I felt particularly old myself, because I first appeared on the programme under Jonathan Dimbleby’s predecessor’s predecessor, David Jacobs — in 1984, just after I became editor of this paper. At the dinner beforehand, my fellow panellist, Esther Rantzen, asked me if I had been to Eton and whether it was a good school, because she had written her son down for it. On air, the panel were asked if we would ever send our children to boarding school. Oh no, said Esther, she didn’t believe in ‘delegated parenthood’, she loved her children much too much to part with them. This was my first lesson in how celebrity works. I have a feeling I have told this story in print before — but, there, old people are known to repeat things.
This government sends out mixed signals about its attitude to the poor. It raises the threshold at which income tax is paid, but now it proposes minimum alcohol pricing, which punishes only those with very little money. Far worse is the housing problem. Here it is in a tremendous muddle (or do I mean Pickles?). In his party conference speech, David Cameron called boldly for far more housing, and Nicholas Boles, the new planning minister, made an excellent speech last month showing how planning restrictions ensure that new housing is ugly, mean and unaffordable for new entrants. Greenfield housing could be more beautiful, he said, than in-filling. Needless to say the Council for the Prevention of Rural Enterprise (CPRE) and the National Trust jumped in with their condemnations. Unnamed government sources then put it about that Mr Boles had gone too far. But he is right. Which of the National Trust’s glorious houses would get planning permission today under the regime favoured by the National Trust? How can the rural life so cherished by the CPRE possibly survive if you need at least £500,000 before you can buy a three-bedroomed house south of the Watford Gap? If fewer and fewer people can get decent housing, social improvement reverses, economic growth gets stuck, and ‘Disraeli’ Miliband’s warning about the Two Nations becomes real. Both Mr Cameron and George Osborne agree: they must say so much more often.

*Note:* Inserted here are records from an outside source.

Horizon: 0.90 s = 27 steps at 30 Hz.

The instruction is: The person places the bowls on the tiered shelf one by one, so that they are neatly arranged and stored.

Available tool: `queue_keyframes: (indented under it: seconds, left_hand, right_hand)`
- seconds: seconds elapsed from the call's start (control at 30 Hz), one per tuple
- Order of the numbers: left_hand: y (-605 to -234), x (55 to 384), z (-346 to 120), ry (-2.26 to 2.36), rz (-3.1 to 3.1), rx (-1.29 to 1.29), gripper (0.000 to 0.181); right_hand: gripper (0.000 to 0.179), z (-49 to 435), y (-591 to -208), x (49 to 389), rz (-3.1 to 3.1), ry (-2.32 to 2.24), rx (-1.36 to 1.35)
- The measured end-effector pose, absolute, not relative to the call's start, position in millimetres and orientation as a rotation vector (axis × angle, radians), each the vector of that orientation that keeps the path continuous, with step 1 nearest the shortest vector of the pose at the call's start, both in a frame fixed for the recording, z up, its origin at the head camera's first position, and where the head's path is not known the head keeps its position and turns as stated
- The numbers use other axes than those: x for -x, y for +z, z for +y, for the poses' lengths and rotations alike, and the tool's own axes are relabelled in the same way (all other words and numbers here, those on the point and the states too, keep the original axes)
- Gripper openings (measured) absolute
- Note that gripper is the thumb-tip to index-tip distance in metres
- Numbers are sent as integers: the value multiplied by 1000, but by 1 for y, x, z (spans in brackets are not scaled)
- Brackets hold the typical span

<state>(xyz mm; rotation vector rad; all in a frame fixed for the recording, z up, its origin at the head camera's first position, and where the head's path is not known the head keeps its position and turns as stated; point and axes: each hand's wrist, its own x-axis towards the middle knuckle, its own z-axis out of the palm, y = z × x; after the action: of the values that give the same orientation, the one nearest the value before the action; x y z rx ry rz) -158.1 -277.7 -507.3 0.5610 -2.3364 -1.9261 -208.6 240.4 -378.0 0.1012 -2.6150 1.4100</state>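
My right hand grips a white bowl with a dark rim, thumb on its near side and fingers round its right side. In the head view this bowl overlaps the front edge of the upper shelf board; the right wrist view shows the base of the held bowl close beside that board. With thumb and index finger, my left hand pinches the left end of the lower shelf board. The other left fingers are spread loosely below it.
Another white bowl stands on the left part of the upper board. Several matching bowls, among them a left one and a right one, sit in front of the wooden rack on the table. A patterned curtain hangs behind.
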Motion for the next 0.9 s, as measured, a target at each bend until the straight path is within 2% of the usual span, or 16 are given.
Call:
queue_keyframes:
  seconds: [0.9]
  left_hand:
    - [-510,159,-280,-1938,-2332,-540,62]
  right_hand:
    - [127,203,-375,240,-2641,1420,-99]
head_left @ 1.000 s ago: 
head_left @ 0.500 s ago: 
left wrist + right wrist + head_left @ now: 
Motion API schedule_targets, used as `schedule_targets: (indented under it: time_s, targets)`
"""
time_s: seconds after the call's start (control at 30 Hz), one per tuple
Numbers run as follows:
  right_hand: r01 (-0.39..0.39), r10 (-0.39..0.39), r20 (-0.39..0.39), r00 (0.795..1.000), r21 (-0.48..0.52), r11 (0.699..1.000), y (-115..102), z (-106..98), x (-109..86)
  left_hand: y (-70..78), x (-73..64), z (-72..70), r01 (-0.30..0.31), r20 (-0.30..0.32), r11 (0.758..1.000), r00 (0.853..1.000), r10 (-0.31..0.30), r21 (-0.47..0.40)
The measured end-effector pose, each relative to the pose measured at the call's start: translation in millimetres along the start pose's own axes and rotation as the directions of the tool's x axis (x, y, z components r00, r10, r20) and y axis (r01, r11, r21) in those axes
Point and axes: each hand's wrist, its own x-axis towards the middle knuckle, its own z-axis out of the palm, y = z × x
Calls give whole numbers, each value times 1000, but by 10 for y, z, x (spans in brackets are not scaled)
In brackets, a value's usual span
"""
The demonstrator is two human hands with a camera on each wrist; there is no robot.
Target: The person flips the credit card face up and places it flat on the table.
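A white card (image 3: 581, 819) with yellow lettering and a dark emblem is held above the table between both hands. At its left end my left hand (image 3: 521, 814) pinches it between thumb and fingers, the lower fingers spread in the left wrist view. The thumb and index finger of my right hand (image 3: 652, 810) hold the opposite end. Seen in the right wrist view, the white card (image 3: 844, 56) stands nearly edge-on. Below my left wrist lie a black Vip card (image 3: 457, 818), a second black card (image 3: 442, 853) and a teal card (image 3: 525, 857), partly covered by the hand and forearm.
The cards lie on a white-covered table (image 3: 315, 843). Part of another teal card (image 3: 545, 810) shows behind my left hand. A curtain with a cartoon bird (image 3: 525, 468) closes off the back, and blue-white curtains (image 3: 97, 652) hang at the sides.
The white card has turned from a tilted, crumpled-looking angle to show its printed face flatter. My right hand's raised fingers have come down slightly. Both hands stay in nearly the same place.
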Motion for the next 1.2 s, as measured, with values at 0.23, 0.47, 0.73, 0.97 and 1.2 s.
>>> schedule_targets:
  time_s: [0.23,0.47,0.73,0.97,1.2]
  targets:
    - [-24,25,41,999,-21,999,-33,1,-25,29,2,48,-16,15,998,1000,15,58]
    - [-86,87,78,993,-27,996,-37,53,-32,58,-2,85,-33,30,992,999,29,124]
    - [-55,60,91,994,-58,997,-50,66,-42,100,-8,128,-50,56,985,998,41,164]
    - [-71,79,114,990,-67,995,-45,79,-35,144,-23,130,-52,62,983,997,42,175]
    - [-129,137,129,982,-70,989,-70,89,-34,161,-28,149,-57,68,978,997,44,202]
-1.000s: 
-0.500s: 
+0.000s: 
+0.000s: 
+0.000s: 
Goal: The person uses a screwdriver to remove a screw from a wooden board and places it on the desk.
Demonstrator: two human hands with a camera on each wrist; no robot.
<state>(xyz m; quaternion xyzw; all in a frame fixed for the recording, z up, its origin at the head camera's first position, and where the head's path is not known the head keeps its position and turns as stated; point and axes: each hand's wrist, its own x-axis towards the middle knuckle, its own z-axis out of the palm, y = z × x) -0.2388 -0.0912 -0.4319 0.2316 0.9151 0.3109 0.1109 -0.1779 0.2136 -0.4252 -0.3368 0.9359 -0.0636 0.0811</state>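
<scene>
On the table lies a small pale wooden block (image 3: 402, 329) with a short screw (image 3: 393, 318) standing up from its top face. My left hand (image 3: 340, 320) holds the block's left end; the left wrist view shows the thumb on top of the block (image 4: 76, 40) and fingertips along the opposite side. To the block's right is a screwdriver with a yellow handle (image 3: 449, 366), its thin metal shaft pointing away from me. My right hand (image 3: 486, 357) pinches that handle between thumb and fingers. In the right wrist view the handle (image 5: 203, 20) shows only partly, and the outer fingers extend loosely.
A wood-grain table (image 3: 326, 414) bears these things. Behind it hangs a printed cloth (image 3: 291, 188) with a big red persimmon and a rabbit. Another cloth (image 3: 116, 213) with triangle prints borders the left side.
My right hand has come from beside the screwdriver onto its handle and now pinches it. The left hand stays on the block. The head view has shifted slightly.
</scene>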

When the history of the Leveson report comes to be written (which I hope it won’t, because press regulation is the most tedious of all subjects), the evidence of Hugh Grant will be seen as the turning point. Grant accused the Daily Mail of hacking his phone. The explosive reaction of the Mail, with great headlines yelling about his mendacity, was the moment, I gather, when the iron entered the soul of Lord Leveson. He and his panel felt that, since every witness was on oath, none should be trashed. When the Mail decided to assassinate Grant’s character in print, it seemed to Leveson to confirm everything about the behaviour of the press which worried him. His recommendation of statute-backed regulation was the result. So Paul Dacre’s fight for press freedom may turn out like Arthur Scargill’s fight to save pits.